In how many lines of the listing does the string "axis" appear? Give only the number.

--------------------------------

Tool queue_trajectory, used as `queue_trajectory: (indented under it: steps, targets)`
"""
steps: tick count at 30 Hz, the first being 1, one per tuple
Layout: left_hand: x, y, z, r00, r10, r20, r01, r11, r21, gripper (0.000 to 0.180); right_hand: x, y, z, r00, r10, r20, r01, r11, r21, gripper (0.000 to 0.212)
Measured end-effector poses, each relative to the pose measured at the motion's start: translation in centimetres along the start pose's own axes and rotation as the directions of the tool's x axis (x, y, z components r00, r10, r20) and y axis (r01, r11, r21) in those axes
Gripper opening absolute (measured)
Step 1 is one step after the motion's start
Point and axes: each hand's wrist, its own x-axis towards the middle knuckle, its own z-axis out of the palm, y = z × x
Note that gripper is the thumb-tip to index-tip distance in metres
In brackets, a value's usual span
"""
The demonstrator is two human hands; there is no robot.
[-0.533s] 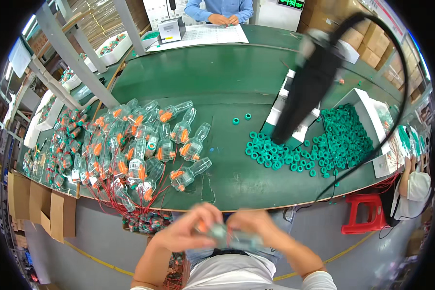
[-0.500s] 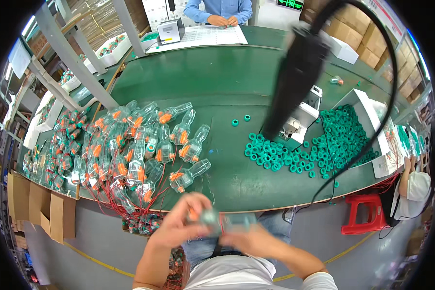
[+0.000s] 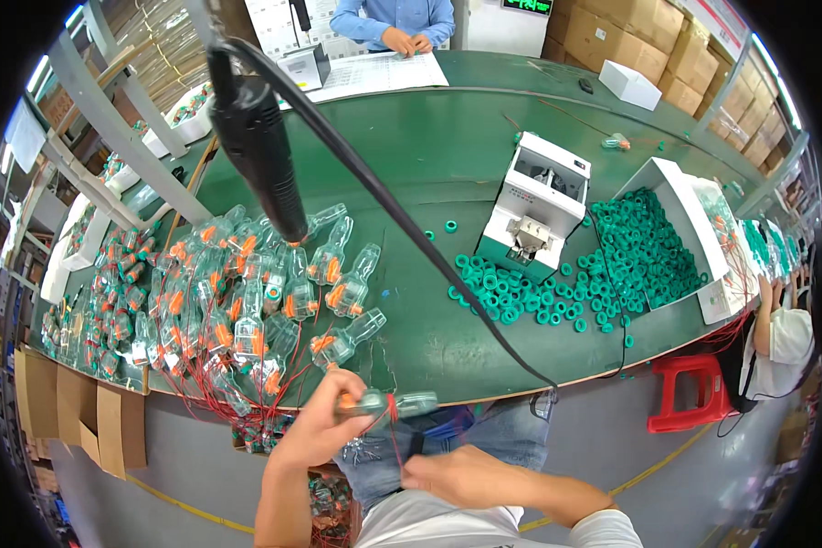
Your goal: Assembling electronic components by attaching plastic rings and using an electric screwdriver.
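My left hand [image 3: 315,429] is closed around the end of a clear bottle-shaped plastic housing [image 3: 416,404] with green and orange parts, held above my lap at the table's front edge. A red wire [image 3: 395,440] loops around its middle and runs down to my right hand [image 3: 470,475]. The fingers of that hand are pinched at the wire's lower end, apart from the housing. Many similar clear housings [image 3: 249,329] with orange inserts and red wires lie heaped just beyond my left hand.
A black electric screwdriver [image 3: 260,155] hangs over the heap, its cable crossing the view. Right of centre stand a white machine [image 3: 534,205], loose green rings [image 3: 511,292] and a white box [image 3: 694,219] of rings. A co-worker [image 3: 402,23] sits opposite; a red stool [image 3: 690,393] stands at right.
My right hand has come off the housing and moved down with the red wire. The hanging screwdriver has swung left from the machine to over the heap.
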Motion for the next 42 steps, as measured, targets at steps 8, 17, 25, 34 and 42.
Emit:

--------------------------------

• **WRITTEN REPLY**
2